Together, these results help bridge the gap between theory and practice: they offer a concrete way to build secure implementations for real devices and to verify the security of code already in use.
Potential impacts.

Scientifically, the project bridges the gap between idealised leakage models and what engineers measure on devices. It delivers new composition rules, tighter analyses, and verification techniques that make side-channel security closer to real constraints. Technologically, the open-source toolchain (for exact, arithmetic, and scalable/probabilistic verification) lowers the cost and time needed to evaluate implementations for both developers and evaluators and also supports the post-quantum transition.

Further research.

The random probing compiler we designed strikes a useful balance, yet implementations remain heavy at realistic security targets.

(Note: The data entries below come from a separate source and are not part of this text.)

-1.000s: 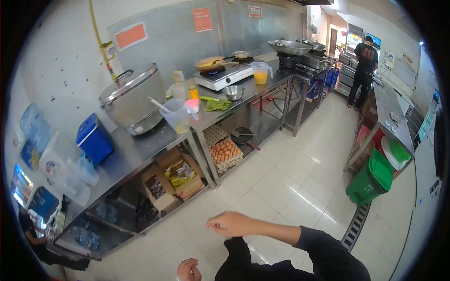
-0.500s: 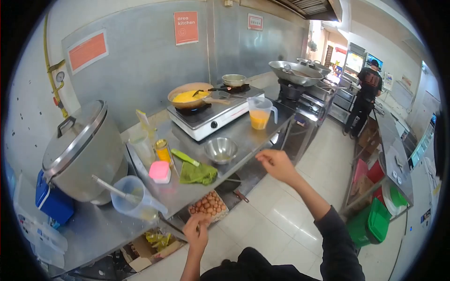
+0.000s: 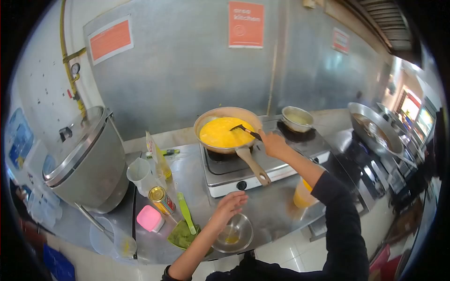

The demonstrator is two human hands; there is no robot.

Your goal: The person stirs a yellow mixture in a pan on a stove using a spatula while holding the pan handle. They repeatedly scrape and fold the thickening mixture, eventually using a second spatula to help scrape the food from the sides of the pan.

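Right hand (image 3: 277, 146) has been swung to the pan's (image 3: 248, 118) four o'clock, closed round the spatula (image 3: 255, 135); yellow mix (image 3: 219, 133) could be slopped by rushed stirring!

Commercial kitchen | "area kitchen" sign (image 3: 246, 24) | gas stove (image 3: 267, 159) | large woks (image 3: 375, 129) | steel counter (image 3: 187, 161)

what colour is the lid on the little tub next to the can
Pink lid, clearest in the current head view.

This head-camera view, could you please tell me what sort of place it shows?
Probably a commercial kitchen: a steel counter carries a gas stove with a pan of yellow food, a very large lidded pot stands to the left, and a wall sign reads "area kitchen".
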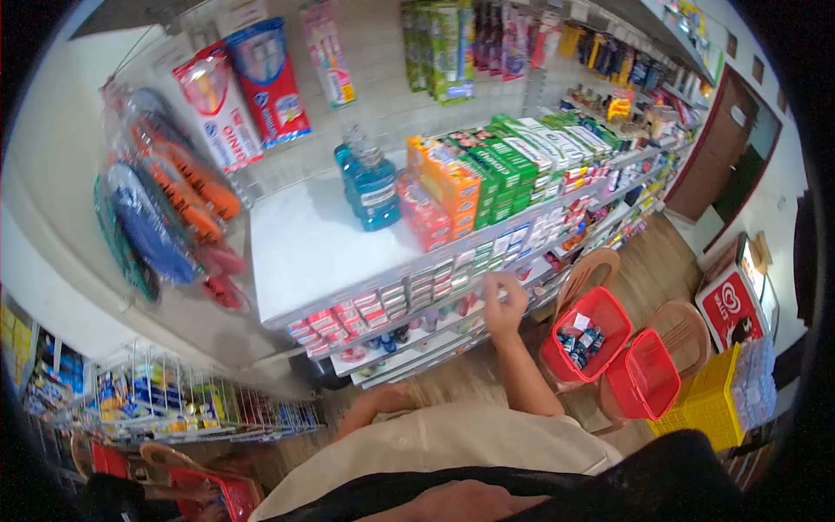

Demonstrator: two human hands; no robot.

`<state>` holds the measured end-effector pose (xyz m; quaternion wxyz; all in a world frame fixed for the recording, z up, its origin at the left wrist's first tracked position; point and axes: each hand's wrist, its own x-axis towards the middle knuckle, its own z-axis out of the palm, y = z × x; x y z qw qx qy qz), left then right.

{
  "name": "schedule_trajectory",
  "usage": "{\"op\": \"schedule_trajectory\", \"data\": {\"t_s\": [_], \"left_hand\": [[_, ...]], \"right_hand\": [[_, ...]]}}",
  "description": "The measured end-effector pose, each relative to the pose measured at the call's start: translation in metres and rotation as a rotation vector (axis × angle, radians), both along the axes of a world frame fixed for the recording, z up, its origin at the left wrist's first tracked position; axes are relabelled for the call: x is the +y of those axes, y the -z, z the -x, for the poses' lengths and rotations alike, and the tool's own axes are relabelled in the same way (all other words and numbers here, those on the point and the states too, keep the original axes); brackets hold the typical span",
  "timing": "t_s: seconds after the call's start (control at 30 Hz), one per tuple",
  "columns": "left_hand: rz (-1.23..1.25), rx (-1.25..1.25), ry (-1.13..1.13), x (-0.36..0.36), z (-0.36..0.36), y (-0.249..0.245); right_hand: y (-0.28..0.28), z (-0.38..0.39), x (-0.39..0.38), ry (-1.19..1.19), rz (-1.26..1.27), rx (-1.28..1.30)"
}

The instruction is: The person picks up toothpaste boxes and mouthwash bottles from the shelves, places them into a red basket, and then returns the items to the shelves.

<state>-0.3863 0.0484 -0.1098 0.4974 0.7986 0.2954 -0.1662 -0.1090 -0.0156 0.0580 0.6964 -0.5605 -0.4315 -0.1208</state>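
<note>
My right hand (pixel 505 304) is raised just in front of the shelf edge, its fingers loosely bent and thumb apart, with nothing visible in it. Small toothpaste boxes (pixel 435 285) line the shelf tier behind it. My left hand (pixel 396 398) is low before the shelf unit, blurred, so its fingers do not show clearly. Above, on the white top shelf (pixel 304 252), stand blue mouthwash bottles (pixel 374 193). Beside them are stacked orange boxes (pixel 445 178), pink-red boxes (pixel 424 213) and green boxes (pixel 500 178).
Red baskets (pixel 644 374) rest on brown plastic chairs at right, one holding small dark packs (pixel 581 344). A yellow crate (pixel 704 400) stands beyond. Bagged flip-flops (pixel 161 217) and toothbrush packs (pixel 268 83) hang above. At lower left, another person's hand (pixel 204 494) is over a red basket.
</note>
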Motion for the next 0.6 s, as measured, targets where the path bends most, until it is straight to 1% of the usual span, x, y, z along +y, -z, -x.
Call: {"op": "schedule_trajectory", "data": {"t_s": [0.03,0.1,0.13,0.2,0.27,0.3,0.33,0.4,0.43,0.47,0.5,0.53,0.57,0.6], "left_hand": [[-0.012,0.014,0.021,-0.003,-0.008,-0.007],[-0.03,0.008,0.044,-0.003,-0.026,-0.021],[-0.038,-0.004,0.046,-0.002,-0.039,-0.027],[-0.017,-0.062,0.049,0.005,-0.06,-0.022],[-0.085,-0.255,0.039,0.004,-0.085,-0.027],[-0.127,-0.361,0.048,0.002,-0.101,-0.047],[-0.123,-0.366,0.044,-0.001,-0.118,-0.064],[-0.053,-0.578,-0.117,-0.012,-0.152,-0.096],[-0.067,-0.663,-0.195,-0.019,-0.169,-0.117],[-0.06,-0.662,-0.223,-0.023,-0.183,-0.141],[-0.115,-0.777,-0.266,-0.024,-0.196,-0.165],[-0.182,-0.89,-0.316,-0.023,-0.207,-0.178],[-0.196,-0.888,-0.364,-0.021,-0.212,-0.178],[-0.335,-1.059,-0.494,-0.018,-0.213,-0.177]], "right_hand": [[0.002,-0.021,-0.006,0.021,-0.01,-0.003],[0.0,-0.056,-0.014,-0.014,-0.082,0.107],[0.001,-0.072,-0.019,-0.002,-0.089,0.099],[-0.024,-0.09,-0.036,0.15,-0.017,0.072],[-0.028,-0.119,-0.04,0.153,-0.037,0.098],[-0.024,-0.139,-0.044,0.15,-0.011,0.067],[-0.02,-0.159,-0.045,0.144,0.015,0.036],[-0.02,-0.192,-0.046,0.109,-0.003,0.034],[-0.024,-0.205,-0.049,0.084,-0.006,0.117],[-0.028,-0.216,-0.051,0.053,-0.007,0.2],[-0.034,-0.225,-0.051,0.018,-0.038,0.206],[-0.037,-0.236,-0.051,-0.023,-0.022,0.203],[-0.037,-0.249,-0.052,-0.053,-0.057,0.187],[-0.041,-0.255,-0.051,-0.086,-0.093,0.175]]}}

There is ample room to refine both the building blocks (leaner gadgets) and the composition rules (sharper, still efficiently checkable). At the methodology level for practical security, our current way of enforcing data isolation is too costly, and several security bounds are not tight enough. On the verification side, we still need broader coverage for mixed Boolean–arithmetic code, better efficiency (perseus is a promising step), and wider completeness: exact checkers like IronMask (and its extension) provide strong guarantees, but currently scale only to small, specific blocks.